Il comune, a fine agosto, cercava un professionista per un incarico a titolo gratuito per un anno, di supporto al PUG (Piano Urbanistico Generale). La ricerca era aperta ad architetti, ingegneri, periti agrari, economisti, sociologi e urbanisti-paesaggisti. Qualcuno che dovrebbe fare attività di pianificazione, dalla rigenerazione urbana della città, alla gestione delle aree protette.
Ma nella lettera, firmata dai presidenti degli Ordini degli architetti e degli ingegneri, si legge che “Pur comprendendo le carenze della dotazione organica dell’ente, i nostri Ordini non possono tacere sul diffuso malcostume degli incarichi professionali a titolo gratuito conferiti da parte delle pubbliche amministrazioni, ed è frustrante continuare a prendere atto di come venga vilipesa la professione di tecnici competenti richiedendo manifestazioni di interesse come quella pubblicata”.

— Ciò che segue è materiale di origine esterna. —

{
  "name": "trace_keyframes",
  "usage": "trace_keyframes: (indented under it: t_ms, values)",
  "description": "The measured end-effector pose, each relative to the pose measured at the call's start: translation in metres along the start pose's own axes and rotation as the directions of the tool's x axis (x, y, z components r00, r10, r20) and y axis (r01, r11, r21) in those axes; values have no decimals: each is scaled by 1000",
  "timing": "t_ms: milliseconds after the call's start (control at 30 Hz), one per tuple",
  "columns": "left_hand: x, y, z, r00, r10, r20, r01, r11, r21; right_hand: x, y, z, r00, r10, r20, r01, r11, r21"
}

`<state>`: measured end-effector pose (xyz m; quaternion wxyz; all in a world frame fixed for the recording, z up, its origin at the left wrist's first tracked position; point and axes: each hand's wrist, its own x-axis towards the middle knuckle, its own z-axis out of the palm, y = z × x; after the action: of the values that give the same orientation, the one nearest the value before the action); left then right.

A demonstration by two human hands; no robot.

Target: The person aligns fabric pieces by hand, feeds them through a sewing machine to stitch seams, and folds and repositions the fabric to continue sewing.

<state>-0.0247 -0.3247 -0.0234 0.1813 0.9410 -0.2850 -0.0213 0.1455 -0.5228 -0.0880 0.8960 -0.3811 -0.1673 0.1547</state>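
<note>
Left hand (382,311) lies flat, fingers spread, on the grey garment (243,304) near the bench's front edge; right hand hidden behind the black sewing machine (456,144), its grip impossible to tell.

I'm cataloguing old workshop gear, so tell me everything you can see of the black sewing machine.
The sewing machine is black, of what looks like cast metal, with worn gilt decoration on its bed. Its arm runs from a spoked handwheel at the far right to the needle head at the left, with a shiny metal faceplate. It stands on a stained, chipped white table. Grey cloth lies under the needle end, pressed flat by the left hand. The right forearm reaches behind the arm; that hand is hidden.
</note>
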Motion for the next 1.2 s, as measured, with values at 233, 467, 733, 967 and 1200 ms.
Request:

Gli Ordini hanno inoltre spiegato che “L’incarico di consulenza tecnica, per la sua natura, è classificabile come servizio e, quindi, è da sottoporre al nuovo Codice dei contratti pubblici del 2023”.
Anche se il codice sancisce l’autonomia contrattuale della Pubblica Amministrazione e consente le prestazioni professionali gratuite, spiegano i presidenti dei due ordini, le limita a casi eccezionali e da motivare adeguatamente.
E, oltre alla richiesta di revoca inoltrata al sindaco, l’Ordine degli architetti ha inviato anche una diffida ai propri iscritti in cui sottolinea che “svolgere gratuitamente prestazioni professionali relative al Codice contratti nei confronti di qualsivoglia Amministrazione pubblica rappresenta violazione delle norme vigenti in materia di contratti pubblici ed equo compenso”.
Dal canto suo il sindaco ha replicato così:
“L'avviso è assolutamente legittimo, poiché la prestazione gratuita da parte di professionisti a favore della Pubblica Amministrazione costituisce espressione della cosiddetta ‘cittadinanza attiva’, di cui il volontariato è una delle manifestazioni. Ciò che contrasta con le norme deontologiche delle varie professioni non è la gratuità della prestazione ma, semmai, l'eventuale accettazione di un corrispettivo della propria prestazione che, per l’importo, andrebbe a mortificare l'attività professionale stessa”.